Signe contre l'"uniformité" : le Berner Zeitung et le Der Bund se rassemblent
Les rédactrices et rédacteurs des journaux bernois Der Bund et Berner Zeitung se sont réunis jeudi à midi autour d'un risotto, dans la perspective des mesures d'économie drastiques que Tamedia entend probablement mettre en œuvre très prochainement.
Même si l'on n'a communiqué jusqu'à présent qu'avec beaucoup de retenue, les collaborateurs des deux quotidiens bernois craignent à juste titre qu'une douloureuse suppression d'emplois ait lieu. D'après les allusions faites jusqu'à présent, il faut en conclure que cela devrait avoir des conséquences très défavorables sur le plan journalistique, écrivent les rédactions dans un communiqué commun. Lorsqu'il est question de centres de compétences, cela signifie en clair que le plus grand nombre possible de contenus doit être produit de manière centralisée - bien entendu avec moins de personnel. Les articles seraient alors imprimés pratiquement à l'identique dans tous les titres. Si ce scénario devenait réalité, tous les abonnés se verraient donc proposer la même chose, quel que soit le titre auquel ils sont abonnés. Il s'agirait donc d'une sorte de bouillie uniforme.
Markus Dütschler, président de la commission du personnel (CoPe) de la Confédération, a qualifié le repas de risotto de signe à la fois vers l'intérieur et vers l'extérieur. D'une part, la direction doit savoir que le personnel est très inquiet face à la menace de démantèlement, mais qu'il ne se laissera pas "mener à l'abattoir comme des moutons". Le personnel veut au contraire être davantage impliqué, car c'est finalement lui qui produit les contenus. Et c'est grâce à ces contenus que l'on s'abonne aux journaux. "On est en droit d'attendre de Tamedia, le leader de la branche, qu'il ne pratique pas le journalisme uniquement avec un crayon rouge", a déclaré Dütschler. Mais il a également qualifié l'événement de signal vers l'extérieur, car le grand public n'a probablement pas saisi la portée des informations très isolées qui ont filtré jusqu'ici. Jürg Steiner, président de la commission du personnel de la BZ, a mis l'accent dans son discours sur le fait que les deux concurrents locaux de la même maison - le Bund et la BZ - ont protesté ensemble contre la menace. La BZ et le Bund s'efforcent chaque jour de produire un bon journal, qui se distingue de la concurrence, qui offre une diversité d'opinions et de points de vue, de manière professionnelle et en dehors des décisions hâtives et irréfléchies des médias sociaux. "Le cœur, la passion, l'engagement - c'est notre monnaie d'échange, que nous mettons dans la balance", a déclaré Steiner.
En réponse à une demande de l'ATS, Tamedia s'est exprimé sur cette affaire dans l'après-midi de jeudi :
Les journaux, les magazines et les portails d'information "sont et restent notre activité principale et contribuent à 70 pour cent de notre chiffre d'affaires", a déclaré jeudi le porte-parole de Tamedia Christoph Zimmer, interrogé à ce sujet.
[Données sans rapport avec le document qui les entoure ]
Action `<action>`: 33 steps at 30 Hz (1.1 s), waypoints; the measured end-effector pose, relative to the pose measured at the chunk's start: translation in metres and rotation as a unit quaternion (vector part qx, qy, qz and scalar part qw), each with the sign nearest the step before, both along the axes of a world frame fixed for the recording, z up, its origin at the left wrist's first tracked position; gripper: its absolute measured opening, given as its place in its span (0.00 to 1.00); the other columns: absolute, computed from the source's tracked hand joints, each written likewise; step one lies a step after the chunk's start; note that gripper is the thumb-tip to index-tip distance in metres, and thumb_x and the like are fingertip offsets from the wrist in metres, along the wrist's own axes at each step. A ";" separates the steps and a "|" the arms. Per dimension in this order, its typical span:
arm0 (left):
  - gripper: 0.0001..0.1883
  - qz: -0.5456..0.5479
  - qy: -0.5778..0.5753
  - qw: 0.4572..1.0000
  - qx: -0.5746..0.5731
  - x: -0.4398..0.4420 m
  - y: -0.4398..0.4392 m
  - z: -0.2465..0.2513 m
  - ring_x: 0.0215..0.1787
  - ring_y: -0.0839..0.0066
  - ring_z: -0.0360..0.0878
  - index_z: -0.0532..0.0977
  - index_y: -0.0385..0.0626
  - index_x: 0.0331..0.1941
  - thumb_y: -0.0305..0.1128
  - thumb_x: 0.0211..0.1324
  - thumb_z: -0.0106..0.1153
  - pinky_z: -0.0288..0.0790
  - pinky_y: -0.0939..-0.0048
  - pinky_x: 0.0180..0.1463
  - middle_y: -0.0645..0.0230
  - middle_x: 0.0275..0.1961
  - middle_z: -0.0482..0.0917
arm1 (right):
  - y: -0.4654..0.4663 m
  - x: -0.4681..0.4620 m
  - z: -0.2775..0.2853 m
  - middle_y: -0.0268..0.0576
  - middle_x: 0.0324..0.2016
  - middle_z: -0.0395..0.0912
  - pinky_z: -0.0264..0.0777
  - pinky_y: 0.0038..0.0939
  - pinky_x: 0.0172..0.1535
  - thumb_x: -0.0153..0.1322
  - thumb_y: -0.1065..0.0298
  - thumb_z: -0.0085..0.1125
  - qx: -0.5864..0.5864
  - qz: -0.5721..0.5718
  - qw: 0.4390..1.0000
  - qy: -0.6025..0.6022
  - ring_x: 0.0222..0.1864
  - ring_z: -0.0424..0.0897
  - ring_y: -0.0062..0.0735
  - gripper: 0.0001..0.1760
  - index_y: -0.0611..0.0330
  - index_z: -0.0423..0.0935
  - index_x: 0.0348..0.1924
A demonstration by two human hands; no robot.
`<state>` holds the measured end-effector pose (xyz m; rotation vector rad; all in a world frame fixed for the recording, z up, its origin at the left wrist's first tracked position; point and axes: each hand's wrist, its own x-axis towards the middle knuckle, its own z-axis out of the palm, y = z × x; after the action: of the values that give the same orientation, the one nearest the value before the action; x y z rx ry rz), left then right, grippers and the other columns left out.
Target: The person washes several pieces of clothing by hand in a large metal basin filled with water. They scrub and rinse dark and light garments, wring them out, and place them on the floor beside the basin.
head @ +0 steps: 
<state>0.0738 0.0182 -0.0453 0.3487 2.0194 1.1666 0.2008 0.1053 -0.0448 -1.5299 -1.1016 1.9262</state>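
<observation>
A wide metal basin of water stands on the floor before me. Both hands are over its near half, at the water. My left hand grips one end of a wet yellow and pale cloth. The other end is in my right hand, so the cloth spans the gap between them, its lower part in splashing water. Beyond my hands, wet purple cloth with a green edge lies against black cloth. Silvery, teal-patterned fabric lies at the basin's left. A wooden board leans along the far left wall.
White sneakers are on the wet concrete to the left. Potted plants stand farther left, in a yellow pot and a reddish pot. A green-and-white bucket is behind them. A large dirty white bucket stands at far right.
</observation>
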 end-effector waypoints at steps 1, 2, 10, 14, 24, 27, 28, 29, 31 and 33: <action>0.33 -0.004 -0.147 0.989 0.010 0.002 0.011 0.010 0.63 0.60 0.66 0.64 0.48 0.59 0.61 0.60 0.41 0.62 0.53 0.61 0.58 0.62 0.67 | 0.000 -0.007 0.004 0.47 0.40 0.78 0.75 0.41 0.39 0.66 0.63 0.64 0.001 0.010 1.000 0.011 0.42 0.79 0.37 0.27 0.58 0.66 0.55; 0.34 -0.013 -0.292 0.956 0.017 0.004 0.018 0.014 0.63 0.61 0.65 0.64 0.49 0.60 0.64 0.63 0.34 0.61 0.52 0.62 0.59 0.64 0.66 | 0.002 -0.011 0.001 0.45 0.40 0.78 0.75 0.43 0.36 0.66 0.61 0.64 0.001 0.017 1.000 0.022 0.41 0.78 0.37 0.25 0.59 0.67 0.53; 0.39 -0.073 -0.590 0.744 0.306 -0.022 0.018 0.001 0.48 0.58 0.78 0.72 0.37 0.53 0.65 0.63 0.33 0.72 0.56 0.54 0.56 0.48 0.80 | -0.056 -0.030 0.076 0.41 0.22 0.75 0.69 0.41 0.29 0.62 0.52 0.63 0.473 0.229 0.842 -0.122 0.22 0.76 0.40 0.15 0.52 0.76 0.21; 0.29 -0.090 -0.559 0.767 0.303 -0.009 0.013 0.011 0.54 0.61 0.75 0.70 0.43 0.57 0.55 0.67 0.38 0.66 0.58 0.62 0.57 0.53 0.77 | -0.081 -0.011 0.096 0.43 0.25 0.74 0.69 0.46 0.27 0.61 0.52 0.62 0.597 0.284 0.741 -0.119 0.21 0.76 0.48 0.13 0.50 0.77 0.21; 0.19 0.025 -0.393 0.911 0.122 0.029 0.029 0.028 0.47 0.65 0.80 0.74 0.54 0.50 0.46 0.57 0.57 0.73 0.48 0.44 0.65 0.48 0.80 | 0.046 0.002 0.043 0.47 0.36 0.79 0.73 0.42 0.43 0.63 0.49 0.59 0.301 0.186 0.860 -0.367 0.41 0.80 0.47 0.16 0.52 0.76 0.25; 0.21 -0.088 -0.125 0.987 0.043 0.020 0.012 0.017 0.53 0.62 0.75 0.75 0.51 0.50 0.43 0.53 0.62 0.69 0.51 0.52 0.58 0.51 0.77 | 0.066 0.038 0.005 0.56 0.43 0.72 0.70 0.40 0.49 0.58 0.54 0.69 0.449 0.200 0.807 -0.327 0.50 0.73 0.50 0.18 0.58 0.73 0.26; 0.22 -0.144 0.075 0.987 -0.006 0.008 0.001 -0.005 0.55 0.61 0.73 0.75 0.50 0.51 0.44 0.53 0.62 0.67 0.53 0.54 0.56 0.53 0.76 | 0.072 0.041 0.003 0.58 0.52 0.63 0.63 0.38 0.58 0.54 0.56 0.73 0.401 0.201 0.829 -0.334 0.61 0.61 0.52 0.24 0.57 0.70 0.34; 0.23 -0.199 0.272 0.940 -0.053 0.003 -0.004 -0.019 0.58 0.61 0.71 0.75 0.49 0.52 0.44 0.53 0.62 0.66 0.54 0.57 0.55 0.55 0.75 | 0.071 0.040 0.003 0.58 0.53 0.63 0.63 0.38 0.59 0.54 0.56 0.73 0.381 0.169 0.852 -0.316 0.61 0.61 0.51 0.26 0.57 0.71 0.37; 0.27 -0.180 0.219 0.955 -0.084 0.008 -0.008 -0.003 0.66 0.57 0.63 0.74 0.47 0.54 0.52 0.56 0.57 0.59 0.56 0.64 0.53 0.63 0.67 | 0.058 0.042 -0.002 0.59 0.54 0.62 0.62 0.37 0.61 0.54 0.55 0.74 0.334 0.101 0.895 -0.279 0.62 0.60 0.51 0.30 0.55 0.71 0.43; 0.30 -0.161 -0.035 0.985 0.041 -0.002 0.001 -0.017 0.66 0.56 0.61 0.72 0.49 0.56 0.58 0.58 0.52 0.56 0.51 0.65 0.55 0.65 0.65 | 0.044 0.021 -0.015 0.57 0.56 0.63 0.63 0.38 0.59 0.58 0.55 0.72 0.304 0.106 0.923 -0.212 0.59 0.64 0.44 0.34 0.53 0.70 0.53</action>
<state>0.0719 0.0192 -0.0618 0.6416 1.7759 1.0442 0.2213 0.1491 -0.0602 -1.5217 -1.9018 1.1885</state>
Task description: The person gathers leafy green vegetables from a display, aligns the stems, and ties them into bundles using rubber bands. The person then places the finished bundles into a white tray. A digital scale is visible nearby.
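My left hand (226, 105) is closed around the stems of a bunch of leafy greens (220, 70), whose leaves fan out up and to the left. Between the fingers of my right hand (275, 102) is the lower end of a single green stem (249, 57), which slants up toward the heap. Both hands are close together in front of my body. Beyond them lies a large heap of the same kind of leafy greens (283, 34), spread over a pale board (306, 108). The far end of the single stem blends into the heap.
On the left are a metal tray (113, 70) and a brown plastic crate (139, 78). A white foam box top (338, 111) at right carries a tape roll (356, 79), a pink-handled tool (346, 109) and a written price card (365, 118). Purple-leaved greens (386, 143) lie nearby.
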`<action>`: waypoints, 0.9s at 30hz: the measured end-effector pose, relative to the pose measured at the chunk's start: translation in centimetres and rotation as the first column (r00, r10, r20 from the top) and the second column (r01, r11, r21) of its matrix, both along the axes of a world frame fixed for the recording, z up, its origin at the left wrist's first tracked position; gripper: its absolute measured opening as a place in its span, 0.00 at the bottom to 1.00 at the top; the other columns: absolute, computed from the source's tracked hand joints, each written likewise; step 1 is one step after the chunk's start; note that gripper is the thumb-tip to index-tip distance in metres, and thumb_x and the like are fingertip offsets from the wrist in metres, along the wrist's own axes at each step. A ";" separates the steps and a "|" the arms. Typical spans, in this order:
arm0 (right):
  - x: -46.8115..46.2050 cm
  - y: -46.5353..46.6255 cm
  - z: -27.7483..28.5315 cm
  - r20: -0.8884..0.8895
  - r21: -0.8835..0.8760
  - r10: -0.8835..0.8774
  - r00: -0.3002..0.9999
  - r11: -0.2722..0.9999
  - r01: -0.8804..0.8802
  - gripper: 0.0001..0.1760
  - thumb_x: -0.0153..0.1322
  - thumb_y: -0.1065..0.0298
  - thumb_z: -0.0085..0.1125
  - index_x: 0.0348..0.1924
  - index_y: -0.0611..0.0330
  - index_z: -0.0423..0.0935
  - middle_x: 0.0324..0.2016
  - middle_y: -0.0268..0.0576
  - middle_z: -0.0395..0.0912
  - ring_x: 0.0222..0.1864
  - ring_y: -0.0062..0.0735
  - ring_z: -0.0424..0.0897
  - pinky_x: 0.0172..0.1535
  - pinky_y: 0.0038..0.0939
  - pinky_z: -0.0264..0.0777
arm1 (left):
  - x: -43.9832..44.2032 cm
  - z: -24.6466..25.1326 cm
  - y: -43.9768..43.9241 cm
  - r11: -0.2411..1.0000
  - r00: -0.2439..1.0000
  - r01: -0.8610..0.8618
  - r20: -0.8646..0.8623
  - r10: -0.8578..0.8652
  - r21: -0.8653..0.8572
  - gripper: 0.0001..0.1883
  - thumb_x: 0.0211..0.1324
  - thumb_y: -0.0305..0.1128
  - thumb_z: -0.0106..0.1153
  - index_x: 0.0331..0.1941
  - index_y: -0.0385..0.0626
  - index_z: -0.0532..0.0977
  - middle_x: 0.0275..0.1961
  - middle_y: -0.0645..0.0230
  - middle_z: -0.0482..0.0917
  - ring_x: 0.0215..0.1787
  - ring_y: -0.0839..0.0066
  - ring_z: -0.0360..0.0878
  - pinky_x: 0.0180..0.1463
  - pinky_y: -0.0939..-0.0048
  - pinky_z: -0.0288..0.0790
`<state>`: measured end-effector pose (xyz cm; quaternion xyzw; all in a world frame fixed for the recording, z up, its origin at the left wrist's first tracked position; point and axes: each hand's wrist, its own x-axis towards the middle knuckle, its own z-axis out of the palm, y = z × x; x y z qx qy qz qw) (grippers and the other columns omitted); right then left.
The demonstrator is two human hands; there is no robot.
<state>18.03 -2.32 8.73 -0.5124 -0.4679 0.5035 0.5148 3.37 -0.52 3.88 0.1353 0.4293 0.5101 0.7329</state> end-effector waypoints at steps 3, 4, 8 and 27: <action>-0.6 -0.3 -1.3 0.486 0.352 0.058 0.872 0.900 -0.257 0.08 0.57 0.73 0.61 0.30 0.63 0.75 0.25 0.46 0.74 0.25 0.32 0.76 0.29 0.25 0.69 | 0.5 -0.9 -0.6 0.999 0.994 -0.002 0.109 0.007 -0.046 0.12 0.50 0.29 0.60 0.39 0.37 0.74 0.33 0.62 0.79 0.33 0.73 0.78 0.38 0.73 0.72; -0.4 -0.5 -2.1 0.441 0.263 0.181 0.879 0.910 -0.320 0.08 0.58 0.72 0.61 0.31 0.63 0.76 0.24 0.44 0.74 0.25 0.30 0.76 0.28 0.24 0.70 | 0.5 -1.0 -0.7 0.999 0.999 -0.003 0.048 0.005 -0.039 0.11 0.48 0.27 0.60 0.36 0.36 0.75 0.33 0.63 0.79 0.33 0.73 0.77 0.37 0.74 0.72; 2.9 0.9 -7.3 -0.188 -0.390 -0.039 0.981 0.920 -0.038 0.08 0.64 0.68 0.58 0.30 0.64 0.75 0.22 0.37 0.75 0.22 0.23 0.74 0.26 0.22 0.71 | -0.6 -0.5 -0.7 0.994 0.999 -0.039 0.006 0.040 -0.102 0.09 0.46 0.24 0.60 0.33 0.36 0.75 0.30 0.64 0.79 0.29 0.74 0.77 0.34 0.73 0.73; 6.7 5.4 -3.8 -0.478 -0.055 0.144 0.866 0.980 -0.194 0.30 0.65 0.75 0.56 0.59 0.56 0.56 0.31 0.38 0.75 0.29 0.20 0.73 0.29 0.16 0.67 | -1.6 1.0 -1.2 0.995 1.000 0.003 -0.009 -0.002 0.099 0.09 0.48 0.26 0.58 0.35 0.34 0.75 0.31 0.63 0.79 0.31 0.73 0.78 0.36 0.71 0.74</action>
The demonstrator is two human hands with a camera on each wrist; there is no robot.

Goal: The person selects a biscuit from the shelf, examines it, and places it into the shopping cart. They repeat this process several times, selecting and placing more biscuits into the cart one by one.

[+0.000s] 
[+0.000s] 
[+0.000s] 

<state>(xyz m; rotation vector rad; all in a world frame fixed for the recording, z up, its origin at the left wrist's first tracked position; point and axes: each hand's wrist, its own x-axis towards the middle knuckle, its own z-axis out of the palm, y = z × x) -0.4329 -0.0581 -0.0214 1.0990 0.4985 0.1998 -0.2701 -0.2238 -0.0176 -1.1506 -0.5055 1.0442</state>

Mais le marché publicitaire continue de reculer fortement. Rien qu'au premier semestre de cette année, il a reculé de 15 pour cent par rapport à l'année précédente. Selon Christoph Zimmer, dans ce contexte, le groupe doit donc se demander comment il pourra encore proposer des quotidiens de qualité dans trois ou cinq ans avec des recettes publicitaires nettement moins importantes, tout en investissant dans le journalisme numérique.
"Notre objectif est de continuer à proposer à Berne deux quotidiens aux profils différents", a expliqué Zimmer. Mais comme aucune décision définitive n'a encore été prise, il ne veut pas spéculer sur des scénarios. Zimmer a également évoqué le dilemme entre la plus grande diversité possible et la qualité. Un bon journalisme de données et les outils correspondants, des équipes de recherche d'investigation ou de bonnes offres vidéo ne sont possibles que dans des rédactions d'une certaine taille ; à l'inverse, la diversité et un fort ancrage sur le terrain sont également importants.
"Nous sommes conscients de ce dilemme et de notre responsabilité pour la place médiatique suisse et nous allons essayer de prendre en compte tous les aspects dans la mesure du possible", a déclaré Zimmer.
Les journalistes du Bund et de la BZ ont été soutenus par le syndicat Syndicom et l'association professionnelle Impressum. Une centaine de personnes ont participé au repas de risotto.